Bug 2637

Summary:	skipped probes in FC6
Product:	systemtap	Reporter:	Martin Hunt <hunt>
Component:	runtime	Assignee:	Martin Hunt <hunt>
Status:	RESOLVED FIXED
Severity:	critical
Priority:	P1
Version:	unspecified
Target Milestone:	---
Host:		Target:
Build:		Last reconfirmed:
Attachments:	removes the nmissed count usage if handler's access to user address space fails

Description Martin Hunt 2006-05-02 20:13:12 UTC

Testing using:
>stap -e 'probe kernel.function("sys_open"){printf("%s: %s\n", execname(),
user_string($filename))}'  -c ps

On all FC5 kernels, it works fine.
On all FC6 kernels, I get
sh: /etc/ld.so.cache
sh: /lib/libtermcap.so.2
sh: /lib/libdl.so.2
sh: /lib/libc.so.6
sh:
ERROR: user string copy fault at 0x080cf85a near identifier '$filename' at
<input>:1:78
  PID TTY          TIME CMD
 2437 pts/0    00:00:00 bash
 3095 pts/0    00:00:00 stap
 3194 pts/0    00:00:00 ps
WARNING: Number of errors: 1, skipped probes: 1

Changing user_string() in tapset/conversions.stp to ignore copy errors, I still
get skipped probes.
> WARNING: Number of errors: 0, skipped probes: 3

Comment 1 Martin Hunt 2006-05-02 20:18:19 UTC

FC6 kernels have the new kprobes page fault handling and some other changes
including some "boost" code.

Comment 2 Martin Hunt 2006-05-02 20:25:10 UTC

Another data point:

Eliminating the userspace copy results in no skipped probes.

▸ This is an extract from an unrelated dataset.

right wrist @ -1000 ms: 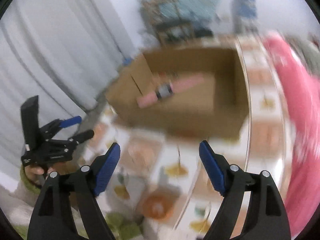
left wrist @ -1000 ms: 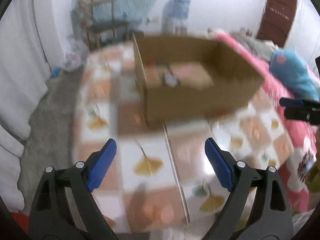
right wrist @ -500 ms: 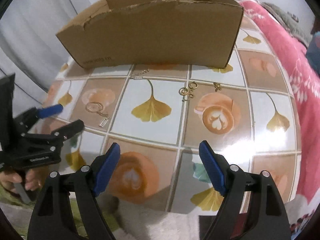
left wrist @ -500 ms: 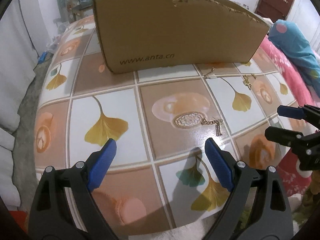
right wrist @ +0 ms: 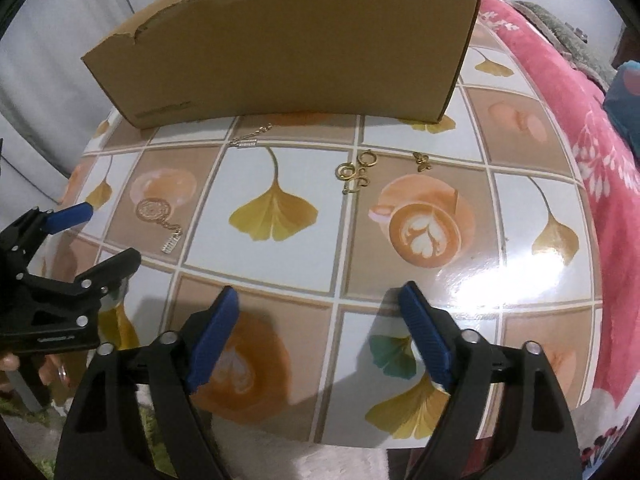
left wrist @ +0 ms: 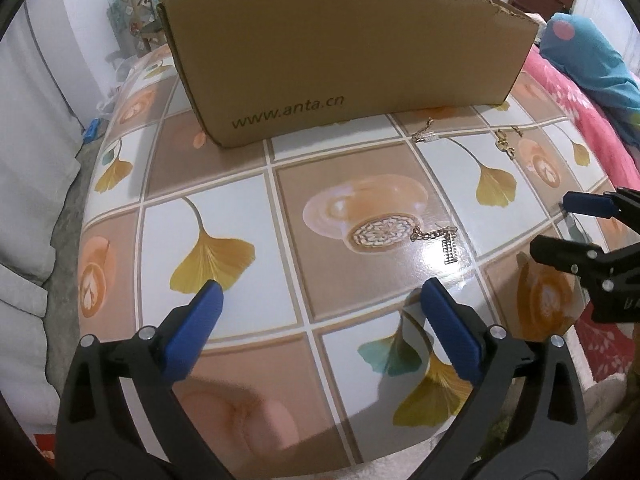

So the attempt to
do the userspace copy causes the skipped probe count to be incremented, which
seems wrong to me.

Comment 3 Prasanna S Panchamukhi 2006-05-03 13:05:08 UTC

How about incrementing the nmissed count only if fixup_exception()
fails ? As shown in the patch below.

Thanks
Prasanna

Kprobes increments the nmissed count, even if user-specified pre/post
handler page faults while access data from user address space gets
fixed up. This patch removes the incrementing of nmissed count if
fixup_exception() succeeds on page faults and increments the nmissed
count only if fixup_exception() fails.
                                                                               
                                                               
Signed-off-by: Prasanna S Panchamukhi <prasanna@in.ibm.com>
                                                                               
                                                               
 arch/i386/kernel/kprobes.c |   14 +++++++-------
 1 files changed, 7 insertions(+), 7 deletions(-)
                                                                               
                                                               
diff -puN
arch/i386/kernel/kprobes.c~kprobes-increment-nmissed-on-failed-pagefault-handling
arch/i386/kernel/kprobes.c
---
linux-2.6.17-rc3-mm1/arch/i386/kernel/kprobes.c~kprobes-increment-nmissed-on-failed-pagefault-handling
     2006-05-03 18:20:59.000000000 +0530
+++ linux-2.6.17-rc3-mm1-prasanna/arch/i386/kernel/kprobes.c    2006-05-03
18:23:39.000000000 +0530
@@ -605,13 +605,6 @@ static int __kprobes kprobe_fault_handle
        case KPROBE_HIT_ACTIVE:
        case KPROBE_HIT_SSDONE:
                /*
-                * We increment the nmissed count for accounting,
-                * we can also use npre/npostfault count for accouting
-                * these specific fault cases.
-                */
-               kprobes_inc_nmissed_count(cur);
-
-               /*
                 * We come here because instructions in the pre/post
                 * handler caused the page_fault, this could happen
                 * if handler tries to access user space by
@@ -629,6 +622,13 @@ static int __kprobes kprobe_fault_handle
                        return 1;
                                                                               
                                                               
                /*
+                * We increment the nmissed count for accounting,
+                * we can also use npre/npostfault count for accouting
+                * these specific fault cases.
+                */
+               kprobes_inc_nmissed_count(cur);
+
+               /*
                 * fixup_exception() could not handle it,
                 * Let do_page_fault() fix it.
                 */

Comment 4 Frank Ch. Eigler 2006-05-03 13:08:29 UTC

While this should make the "skipped" count go away, those accesses would still
fault.  The next step is to figure out why.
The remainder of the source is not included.